((
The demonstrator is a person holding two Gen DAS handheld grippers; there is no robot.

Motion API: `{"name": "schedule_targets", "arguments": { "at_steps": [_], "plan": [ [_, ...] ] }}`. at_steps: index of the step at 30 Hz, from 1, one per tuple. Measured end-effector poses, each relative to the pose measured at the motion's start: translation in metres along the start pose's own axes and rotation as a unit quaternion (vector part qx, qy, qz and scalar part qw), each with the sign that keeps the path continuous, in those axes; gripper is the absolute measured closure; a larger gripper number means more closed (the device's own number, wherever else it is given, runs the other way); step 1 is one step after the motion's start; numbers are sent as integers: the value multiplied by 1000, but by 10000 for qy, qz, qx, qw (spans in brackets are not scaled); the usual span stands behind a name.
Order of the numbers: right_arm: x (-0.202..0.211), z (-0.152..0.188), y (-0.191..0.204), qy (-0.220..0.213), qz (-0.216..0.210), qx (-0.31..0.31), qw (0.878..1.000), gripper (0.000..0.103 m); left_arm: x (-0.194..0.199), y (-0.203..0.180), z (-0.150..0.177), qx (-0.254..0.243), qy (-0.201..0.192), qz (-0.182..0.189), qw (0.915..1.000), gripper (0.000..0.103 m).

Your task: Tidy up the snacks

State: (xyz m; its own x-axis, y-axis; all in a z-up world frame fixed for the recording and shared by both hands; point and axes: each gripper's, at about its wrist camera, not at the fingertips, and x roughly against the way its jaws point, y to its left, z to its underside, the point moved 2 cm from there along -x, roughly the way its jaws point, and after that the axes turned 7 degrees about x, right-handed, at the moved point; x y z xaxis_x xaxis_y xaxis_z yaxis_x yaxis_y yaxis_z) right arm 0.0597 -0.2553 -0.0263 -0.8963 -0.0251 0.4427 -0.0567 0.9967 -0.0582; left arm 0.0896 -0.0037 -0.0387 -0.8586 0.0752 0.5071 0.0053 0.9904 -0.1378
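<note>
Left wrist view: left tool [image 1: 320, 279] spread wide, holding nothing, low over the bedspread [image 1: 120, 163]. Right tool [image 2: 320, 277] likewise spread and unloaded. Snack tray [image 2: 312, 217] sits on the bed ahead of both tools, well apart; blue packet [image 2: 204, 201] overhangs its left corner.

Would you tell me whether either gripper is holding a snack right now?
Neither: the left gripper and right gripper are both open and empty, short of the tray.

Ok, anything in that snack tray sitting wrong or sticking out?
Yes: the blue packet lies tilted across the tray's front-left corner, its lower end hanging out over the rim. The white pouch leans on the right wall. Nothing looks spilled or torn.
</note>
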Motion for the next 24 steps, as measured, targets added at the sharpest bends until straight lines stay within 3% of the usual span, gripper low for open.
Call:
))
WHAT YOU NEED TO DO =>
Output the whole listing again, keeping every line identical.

YOUR RESPONSE =>
The demonstrator is a person holding two Gen DAS handheld grippers; there is no robot.

Motion API: `{"name": "schedule_targets", "arguments": { "at_steps": [_], "plan": [ [_, ...] ] }}`. at_steps: index of the step at 30 Hz, from 1, one per tuple. Measured end-effector poses, each relative to the pose measured at the motion's start: translation in metres along the start pose's own axes and rotation as a unit quaternion (vector part qx, qy, qz and scalar part qw), each with the sign that keeps the path continuous, in those axes; gripper is the absolute measured closure; a larger gripper number means more closed (the device's own number, wherever else it is given, runs the other way); step 1 is one step after the motion's start; numbers are sent as integers: the value multiplied by 1000, but by 10000 for qy, qz, qx, qw (spans in brackets are not scaled); the usual span stands behind a name.
Order of the numbers: right_arm: x (-0.202..0.211), z (-0.152..0.188), y (-0.191..0.204), qy (-0.220..0.213), qz (-0.216..0.210), qx (-0.31..0.31), qw (0.878..1.000), gripper (0.000..0.103 m); left_arm: x (-0.194..0.199), y (-0.203..0.180), z (-0.150..0.177), qx (-0.254..0.243), qy (-0.201..0.192), qz (-0.182..0.189), qw (0.915..1.000), gripper (0.000..0.103 m).

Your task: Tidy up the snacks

State: (xyz m; its own x-axis, y-axis; all in a z-up world frame fixed for the recording and shared by both hands; point and axes: each gripper's, at about its wrist camera, not at the fingertips, and x roughly against the way its jaws point, y to its left, z to its underside, the point moved 2 cm from there along -x, roughly the way its jaws point, and after that the axes turned 7 degrees about x, right-handed, at the moved point; x y z xaxis_x xaxis_y xaxis_z yaxis_x yaxis_y yaxis_z) right arm 0.0597 -0.2553 -0.0263 -0.8963 -0.0251 0.4427 -0.0567 0.9967 -0.0582; left arm 0.0896 -0.0037 -0.0387 -0.8586 0.0752 0.5071 0.0053 0.9904 -0.1378
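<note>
Left wrist view: left tool [image 1: 320, 279] spread wide, holding nothing, low over the bedspread [image 1: 120, 163]. Right tool [image 2: 320, 277] likewise spread and unloaded. Snack tray [image 2: 312, 217] sits on the bed ahead of both tools, well apart; blue packet [image 2: 204, 201] overhangs its left corner.

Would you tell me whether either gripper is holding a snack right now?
Neither: the left gripper and right gripper are both open and empty, short of the tray.

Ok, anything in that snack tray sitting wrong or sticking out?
Yes: the blue packet lies tilted across the tray's front-left corner, its lower end hanging out over the rim. The white pouch leans on the right wall. Nothing looks spilled or torn.
</note>
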Motion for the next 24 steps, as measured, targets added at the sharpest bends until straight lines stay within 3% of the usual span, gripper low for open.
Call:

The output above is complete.